El temor a las indagaciones policíacas fue disipándose cuando pasaron algunos días, y Guerra hablaba con desprecio de la autoridad gubernativa, pero haciendo propósito de no mostrarse de día en la calle durante algún tiempo. Comunicación con sus amigos y compinches de jarana no la tuvo entonces, y su fanatismo se había enfriado tanto, que apenas se inquietaba por la suerte de sus cómplices. A veces decía: «¿Qué habrá sido de Mediavilla? ¿En dónde se habrá metido el bueno de Gallo? Sin duda estará ya en Portugal o en Francia». Con mayor interés siguió las peripecias de la captura, encierro y procesamiento del desdichado Campón; y al pensar en el trágico fin que a tener iba su aventura, clamaba contra la ordenanza histórica, estableciendo amargas comparaciones entre el diverso término de las rebeldías militares, pues las hay en nuestra historia, para todos los gustos, algunas castigadas, premiadas las otras, y con el premio gordo por añadidura. Pensamientos de un orden muy distinto le intranquilizaban a ratos, turbando la placidez soñolienta de su encierro. Siempre que nombraba a su madre, tanto él como Dulce sentían que su espíritu se nublaba, porque la tal señora era severísima con su hijo, y muy contraria a la manera de proceder de éste, así en el terreno público como en el privado. Dulce, por su parte, no ignoraba la antipatía ardiente que inspiraba a su suegra, la cual, sin conocerla, hacíala responsable de todos los extravíos de Ángel.

-Deseo ver a mi madre -dijo éste sombríamente, y me aterra la idea de presentarme a ella. Tardaré todo lo que pueda en ir allá, para que el tiempo desgaste su enojo. Iré preparando lo que he de decirle, y las razones con que debo disculparme.

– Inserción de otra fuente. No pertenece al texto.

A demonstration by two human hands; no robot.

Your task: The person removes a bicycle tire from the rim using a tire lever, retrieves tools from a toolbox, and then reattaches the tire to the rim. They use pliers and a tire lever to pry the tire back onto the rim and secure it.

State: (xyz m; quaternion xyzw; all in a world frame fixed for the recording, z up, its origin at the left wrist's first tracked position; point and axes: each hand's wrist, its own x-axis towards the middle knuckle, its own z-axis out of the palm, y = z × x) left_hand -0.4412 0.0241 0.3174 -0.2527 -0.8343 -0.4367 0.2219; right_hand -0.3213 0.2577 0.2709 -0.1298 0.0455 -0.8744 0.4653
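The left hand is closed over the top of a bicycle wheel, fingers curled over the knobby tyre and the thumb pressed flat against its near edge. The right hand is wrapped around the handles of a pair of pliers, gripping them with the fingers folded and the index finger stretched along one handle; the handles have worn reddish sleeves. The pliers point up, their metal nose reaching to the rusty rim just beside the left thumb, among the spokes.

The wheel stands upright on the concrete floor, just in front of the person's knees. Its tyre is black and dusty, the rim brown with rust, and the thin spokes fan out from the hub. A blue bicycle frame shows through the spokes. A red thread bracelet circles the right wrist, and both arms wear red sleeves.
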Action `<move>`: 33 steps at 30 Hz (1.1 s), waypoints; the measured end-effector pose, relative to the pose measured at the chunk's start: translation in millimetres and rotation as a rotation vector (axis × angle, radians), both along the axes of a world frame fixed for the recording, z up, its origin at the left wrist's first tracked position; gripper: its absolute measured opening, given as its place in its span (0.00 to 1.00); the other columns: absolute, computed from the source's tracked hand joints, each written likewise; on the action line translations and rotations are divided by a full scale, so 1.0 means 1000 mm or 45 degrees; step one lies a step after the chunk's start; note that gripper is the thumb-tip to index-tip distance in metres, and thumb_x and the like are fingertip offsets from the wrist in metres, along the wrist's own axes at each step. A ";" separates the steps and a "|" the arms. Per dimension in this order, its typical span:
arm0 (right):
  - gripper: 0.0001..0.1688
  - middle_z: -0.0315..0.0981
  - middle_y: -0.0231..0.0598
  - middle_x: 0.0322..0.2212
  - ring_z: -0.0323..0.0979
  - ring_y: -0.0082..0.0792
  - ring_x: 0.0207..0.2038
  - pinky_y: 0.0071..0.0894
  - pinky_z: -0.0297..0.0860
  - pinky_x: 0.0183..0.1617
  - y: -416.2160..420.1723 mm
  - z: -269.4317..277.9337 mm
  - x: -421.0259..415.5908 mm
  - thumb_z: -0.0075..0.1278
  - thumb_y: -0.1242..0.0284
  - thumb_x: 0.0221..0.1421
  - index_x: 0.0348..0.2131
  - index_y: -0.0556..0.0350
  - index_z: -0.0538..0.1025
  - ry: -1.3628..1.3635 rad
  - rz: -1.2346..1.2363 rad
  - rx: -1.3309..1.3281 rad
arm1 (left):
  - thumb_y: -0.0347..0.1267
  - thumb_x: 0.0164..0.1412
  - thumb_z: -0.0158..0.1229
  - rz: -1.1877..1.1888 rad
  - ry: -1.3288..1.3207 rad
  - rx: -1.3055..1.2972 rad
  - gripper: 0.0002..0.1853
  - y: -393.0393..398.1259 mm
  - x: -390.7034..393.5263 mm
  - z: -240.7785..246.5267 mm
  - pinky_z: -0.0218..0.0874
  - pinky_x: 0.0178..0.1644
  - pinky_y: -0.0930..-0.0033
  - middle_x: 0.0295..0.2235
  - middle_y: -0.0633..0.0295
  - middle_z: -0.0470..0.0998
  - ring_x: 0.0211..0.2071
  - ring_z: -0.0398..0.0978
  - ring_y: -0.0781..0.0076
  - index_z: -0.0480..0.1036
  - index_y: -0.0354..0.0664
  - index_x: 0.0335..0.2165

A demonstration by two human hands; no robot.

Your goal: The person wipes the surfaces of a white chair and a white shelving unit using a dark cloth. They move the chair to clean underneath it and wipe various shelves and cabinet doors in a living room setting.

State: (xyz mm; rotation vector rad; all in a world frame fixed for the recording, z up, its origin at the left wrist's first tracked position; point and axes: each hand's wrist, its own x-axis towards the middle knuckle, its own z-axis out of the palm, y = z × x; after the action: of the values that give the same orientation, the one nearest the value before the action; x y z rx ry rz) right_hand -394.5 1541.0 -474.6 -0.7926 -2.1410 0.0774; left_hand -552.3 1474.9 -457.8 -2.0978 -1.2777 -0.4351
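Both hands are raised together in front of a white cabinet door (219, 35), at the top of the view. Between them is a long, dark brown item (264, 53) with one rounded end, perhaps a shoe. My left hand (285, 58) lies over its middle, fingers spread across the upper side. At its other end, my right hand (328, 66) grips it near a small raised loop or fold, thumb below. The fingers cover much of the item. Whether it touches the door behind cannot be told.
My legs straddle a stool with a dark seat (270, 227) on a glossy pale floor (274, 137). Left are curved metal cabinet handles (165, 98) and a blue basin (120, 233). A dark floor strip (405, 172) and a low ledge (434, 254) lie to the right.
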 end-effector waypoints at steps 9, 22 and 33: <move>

-Tu mamá -indicó Dulce, que sabía por referencias el genio que gastaba la buena señora-, cuando te presentes a ella, te tirará a la cabeza lo primero que tenga a mano, y te maldecirá, como acostumbra, desahogando su ira conmigo, a quien tiene por la más mala mujer del mundo, causa de tu perdición y de la perdición de todo el linaje humano... Pero como quiera que sea, allá tienes que ir, y vete aprendiendo la lección.